Extracted information
********
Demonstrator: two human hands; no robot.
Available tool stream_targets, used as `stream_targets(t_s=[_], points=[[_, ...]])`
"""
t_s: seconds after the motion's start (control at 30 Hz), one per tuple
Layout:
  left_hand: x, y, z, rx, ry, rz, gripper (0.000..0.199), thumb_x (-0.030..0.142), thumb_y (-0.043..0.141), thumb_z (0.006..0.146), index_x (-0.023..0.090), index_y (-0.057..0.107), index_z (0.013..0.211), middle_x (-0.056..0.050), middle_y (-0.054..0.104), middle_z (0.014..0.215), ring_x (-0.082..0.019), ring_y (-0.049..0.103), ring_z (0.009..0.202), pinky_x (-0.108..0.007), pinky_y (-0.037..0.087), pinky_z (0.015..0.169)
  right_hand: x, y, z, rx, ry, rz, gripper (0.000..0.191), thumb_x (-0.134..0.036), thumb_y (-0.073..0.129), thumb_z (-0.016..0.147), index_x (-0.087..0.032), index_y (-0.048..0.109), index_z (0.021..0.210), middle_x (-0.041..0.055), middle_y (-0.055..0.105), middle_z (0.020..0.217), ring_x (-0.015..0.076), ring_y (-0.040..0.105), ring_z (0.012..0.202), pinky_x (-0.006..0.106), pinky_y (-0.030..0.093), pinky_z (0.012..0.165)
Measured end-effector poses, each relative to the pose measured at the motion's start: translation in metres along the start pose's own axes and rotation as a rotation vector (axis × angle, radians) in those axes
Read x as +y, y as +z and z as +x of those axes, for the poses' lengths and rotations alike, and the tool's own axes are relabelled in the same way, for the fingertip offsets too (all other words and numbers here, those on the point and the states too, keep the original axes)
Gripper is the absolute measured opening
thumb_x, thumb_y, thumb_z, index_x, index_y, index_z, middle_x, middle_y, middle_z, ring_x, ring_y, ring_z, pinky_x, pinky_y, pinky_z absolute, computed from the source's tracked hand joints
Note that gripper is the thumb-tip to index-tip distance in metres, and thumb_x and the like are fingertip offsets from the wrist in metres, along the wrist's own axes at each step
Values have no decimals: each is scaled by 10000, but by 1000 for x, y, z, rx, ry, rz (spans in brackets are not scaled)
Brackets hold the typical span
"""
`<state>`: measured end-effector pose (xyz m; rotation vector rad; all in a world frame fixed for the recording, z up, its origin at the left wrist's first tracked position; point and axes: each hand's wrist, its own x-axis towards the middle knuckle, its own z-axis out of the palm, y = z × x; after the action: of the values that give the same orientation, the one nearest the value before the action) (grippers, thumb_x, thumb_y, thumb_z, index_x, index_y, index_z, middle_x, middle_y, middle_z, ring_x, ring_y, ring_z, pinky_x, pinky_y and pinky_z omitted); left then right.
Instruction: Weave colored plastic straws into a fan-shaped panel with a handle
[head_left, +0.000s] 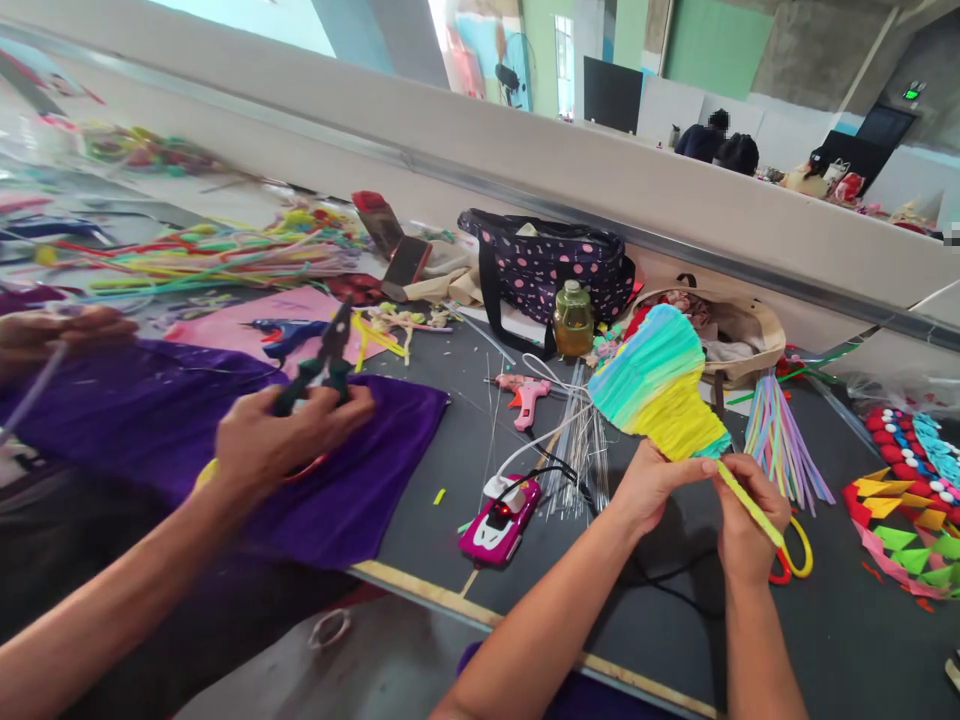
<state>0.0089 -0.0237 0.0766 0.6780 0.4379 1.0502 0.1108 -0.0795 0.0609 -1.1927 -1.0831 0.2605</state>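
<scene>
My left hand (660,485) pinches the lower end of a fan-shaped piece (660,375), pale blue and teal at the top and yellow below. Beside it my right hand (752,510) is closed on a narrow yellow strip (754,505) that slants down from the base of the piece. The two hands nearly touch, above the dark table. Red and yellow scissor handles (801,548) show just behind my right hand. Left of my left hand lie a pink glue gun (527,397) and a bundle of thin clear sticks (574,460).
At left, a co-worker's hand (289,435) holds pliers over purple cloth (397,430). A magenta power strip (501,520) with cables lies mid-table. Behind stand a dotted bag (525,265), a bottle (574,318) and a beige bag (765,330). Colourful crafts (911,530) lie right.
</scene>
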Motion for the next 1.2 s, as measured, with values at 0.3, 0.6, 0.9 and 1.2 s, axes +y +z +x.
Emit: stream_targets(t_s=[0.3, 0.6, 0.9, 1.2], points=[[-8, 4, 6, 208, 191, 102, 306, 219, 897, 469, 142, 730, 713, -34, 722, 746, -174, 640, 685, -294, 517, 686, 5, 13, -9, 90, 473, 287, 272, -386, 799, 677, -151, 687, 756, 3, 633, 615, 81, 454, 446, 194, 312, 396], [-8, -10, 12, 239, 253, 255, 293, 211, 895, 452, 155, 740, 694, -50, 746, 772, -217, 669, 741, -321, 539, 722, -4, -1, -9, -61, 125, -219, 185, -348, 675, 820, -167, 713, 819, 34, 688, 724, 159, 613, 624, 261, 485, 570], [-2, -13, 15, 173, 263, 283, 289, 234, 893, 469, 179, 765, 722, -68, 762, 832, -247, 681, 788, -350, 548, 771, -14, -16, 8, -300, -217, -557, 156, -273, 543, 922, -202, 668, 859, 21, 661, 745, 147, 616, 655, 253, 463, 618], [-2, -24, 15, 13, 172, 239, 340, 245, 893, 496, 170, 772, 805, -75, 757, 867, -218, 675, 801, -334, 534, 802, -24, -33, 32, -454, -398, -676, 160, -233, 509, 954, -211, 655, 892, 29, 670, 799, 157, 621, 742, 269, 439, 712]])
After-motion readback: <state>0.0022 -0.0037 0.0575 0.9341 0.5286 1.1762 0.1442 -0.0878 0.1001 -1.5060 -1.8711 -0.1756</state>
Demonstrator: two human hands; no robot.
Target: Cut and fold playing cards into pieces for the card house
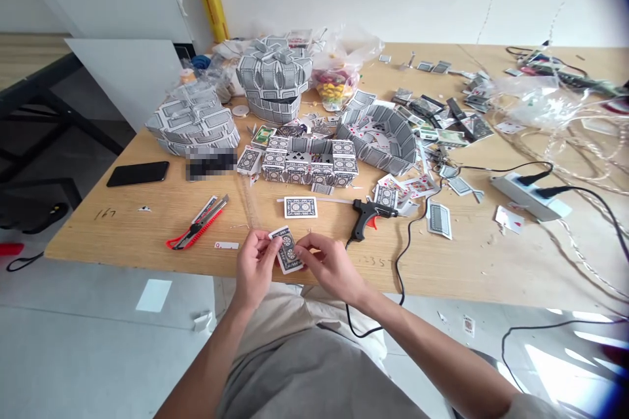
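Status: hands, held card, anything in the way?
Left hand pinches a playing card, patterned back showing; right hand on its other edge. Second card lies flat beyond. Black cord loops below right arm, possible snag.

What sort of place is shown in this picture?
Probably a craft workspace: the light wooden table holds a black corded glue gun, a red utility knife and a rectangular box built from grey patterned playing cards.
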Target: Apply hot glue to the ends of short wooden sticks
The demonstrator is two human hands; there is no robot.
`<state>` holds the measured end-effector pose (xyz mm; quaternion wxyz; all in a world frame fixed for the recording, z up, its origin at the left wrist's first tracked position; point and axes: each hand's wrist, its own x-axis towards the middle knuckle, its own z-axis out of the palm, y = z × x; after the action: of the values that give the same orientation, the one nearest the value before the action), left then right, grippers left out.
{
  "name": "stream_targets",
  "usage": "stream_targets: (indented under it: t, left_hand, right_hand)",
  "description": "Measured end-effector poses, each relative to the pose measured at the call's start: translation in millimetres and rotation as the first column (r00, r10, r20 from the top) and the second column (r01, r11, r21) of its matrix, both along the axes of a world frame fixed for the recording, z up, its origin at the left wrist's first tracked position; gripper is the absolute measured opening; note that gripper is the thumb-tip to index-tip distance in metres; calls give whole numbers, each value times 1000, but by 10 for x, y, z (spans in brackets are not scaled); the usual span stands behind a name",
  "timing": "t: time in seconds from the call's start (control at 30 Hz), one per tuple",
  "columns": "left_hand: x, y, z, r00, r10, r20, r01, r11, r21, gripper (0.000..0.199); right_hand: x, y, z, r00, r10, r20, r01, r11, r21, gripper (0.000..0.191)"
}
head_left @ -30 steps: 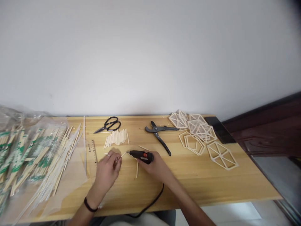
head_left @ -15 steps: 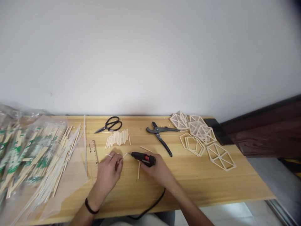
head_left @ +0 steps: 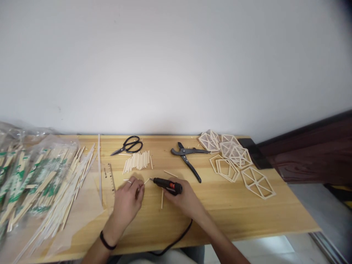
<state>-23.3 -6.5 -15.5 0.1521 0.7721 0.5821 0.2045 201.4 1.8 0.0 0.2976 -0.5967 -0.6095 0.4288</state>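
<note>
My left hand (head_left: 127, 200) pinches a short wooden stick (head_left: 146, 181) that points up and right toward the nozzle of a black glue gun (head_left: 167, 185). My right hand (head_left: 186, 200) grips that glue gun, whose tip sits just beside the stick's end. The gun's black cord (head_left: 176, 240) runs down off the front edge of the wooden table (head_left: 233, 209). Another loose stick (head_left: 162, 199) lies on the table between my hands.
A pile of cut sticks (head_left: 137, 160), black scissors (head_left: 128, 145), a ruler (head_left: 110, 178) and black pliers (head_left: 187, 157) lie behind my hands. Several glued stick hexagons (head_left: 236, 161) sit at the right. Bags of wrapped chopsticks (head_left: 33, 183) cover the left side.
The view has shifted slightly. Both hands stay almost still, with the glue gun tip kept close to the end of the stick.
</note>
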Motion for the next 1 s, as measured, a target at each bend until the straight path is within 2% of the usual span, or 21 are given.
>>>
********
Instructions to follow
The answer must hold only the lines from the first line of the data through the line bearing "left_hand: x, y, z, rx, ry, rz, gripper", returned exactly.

Task solution
Demonstrator: two human hands; no robot.
Available tool stream_targets, used as `stream_targets(t_s=[_], points=[[_, ...]])`
"""
t_s: seconds after the motion's start (control at 30 Hz), one per tuple
Layout:
  left_hand: x, y, z, rx, ry, rz, gripper (0.000..0.199), thumb_x (-0.030..0.142), thumb_y (-0.043..0.141), thumb_z (0.006..0.146), index_x (-0.023..0.090), index_y (-0.057..0.107), index_z (0.013..0.211), middle_x (-0.056..0.050), middle_y (-0.054..0.104), middle_z (0.014..0.215), ring_x (-0.082..0.019), ring_y (-0.049..0.103), ring_z (0.009..0.202), pinky_x (-0.108..0.007), pinky_y (-0.037..0.087), pinky_z (0.015..0.169)

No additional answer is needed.